Exercise goal: Lines before the one containing "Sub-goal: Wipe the" are to be left out; that line and all after it, through the end of the material below, are to be written out exactly.

Top of Dataset content

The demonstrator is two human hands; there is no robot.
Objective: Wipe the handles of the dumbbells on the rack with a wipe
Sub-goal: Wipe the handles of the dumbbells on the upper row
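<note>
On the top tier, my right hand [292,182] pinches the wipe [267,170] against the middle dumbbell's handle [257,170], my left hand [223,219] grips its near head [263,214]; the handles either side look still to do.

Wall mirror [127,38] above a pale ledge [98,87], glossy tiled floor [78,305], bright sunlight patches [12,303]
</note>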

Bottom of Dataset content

Worked solution:
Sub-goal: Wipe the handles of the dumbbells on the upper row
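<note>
On the top tier, my right hand [292,182] pinches the wipe [267,170] against the middle dumbbell's handle [257,170], my left hand [223,219] grips its near head [263,214]; the handles either side look still to do.

Wall mirror [127,38] above a pale ledge [98,87], glossy tiled floor [78,305], bright sunlight patches [12,303]
</note>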

That is the complete answer to the exercise.